Monday, June 21, 2010

Liberalism's Discontent

Ross Douthat has a very perceptive column in today's New York Times about the growing liberal angst that is being directed toward Barack Obama. He identifies three reasons for this discontent:

At work in this liberal panic are two intellectual vices, and one legitimate fear. The first vice is the worship of presidential power: the belief that any problem, any crisis, can be swiftly solved by a strong government, and particularly a strong executive. A gushing oil well, a recalcitrant Congress, a public that’s grown weary of grand ambitions — all of these challenges could be mastered, Obama’s leftward critics seem to imagine, if only he were bolder or angrier, or maybe just more determined....

The second vice is an overweening faith in theory. It’s now conventional wisdom among Obama’s liberal critics that the White House has been insufficiently ambitious about deficit spending. The economy is stuck in neutral, they argue, because Obama didn’t push last year’s recovery act up over a trillion dollars, and hasn’t pressed hard enough for a second major stimulus....

But it’s here, with the looming fiscal crisis, that the more legitimate liberal fear comes in. Liberals had hoped that Obama’s election marked the beginning of a long progressive era — a new New Deal, a greater Great Society. Instead, from the West Coast to Western Europe, the welfare state is in crisis everywhere they look. The future suddenly seems to belong to austerity and retrenchment — and even, perhaps, to conservatism.

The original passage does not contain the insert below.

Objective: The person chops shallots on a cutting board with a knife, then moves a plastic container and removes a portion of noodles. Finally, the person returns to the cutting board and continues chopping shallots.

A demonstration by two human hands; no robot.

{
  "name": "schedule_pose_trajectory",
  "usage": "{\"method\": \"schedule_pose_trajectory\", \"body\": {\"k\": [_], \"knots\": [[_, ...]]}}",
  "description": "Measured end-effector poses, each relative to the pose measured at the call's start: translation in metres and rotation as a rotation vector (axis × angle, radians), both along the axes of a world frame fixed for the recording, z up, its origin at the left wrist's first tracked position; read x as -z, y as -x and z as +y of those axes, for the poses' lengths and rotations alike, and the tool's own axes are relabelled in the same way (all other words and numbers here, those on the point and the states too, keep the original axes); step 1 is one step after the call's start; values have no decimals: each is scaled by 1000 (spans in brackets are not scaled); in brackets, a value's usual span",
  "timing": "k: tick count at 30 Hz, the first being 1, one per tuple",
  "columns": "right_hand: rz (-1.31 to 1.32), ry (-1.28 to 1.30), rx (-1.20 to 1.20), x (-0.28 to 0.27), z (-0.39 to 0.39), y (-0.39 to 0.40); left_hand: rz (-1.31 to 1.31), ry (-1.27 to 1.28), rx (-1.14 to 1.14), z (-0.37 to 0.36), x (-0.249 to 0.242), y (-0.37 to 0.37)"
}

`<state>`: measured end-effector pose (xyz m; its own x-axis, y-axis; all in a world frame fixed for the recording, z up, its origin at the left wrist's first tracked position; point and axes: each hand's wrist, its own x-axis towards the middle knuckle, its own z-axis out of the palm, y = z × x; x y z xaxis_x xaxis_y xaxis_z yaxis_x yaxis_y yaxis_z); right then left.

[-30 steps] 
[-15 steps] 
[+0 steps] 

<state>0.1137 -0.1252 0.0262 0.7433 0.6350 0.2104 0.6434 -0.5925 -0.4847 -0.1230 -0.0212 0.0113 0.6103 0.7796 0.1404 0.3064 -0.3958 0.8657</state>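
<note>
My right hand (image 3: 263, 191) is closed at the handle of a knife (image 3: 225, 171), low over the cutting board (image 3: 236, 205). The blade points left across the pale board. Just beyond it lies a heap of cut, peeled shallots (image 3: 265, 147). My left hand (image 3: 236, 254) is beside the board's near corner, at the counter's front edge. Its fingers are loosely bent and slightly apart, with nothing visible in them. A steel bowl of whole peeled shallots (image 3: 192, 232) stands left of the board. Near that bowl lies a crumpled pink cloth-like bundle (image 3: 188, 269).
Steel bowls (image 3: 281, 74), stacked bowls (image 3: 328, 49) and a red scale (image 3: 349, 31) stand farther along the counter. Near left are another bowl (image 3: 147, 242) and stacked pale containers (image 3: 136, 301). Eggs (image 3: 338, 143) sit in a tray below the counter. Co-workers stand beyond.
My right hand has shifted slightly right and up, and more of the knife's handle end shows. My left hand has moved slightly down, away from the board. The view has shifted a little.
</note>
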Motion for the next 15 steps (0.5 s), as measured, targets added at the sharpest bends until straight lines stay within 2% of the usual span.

Although I essentially agree with Douthat on these points, I think he misses an equally important fourth reason for liberals' increasingly critical take on the Obama presidency: the contemporary conservative movement is no longer worth taking seriously. Liberals have thus turned their attention toward improving their own movement since the utter lack of intellectual vigor and principled argument from the opposing side had made it an impossible ideology with which to debate. At this point, the liberal movement feels that there is more to be gained by critiquing a president who shares their basic ideological convictions than by arguing with an opposing movement that considers all major liberal initiatives to be "socialist" and that incessantly spouts outrageous inconsistencies about the deficit, climate change, and national security.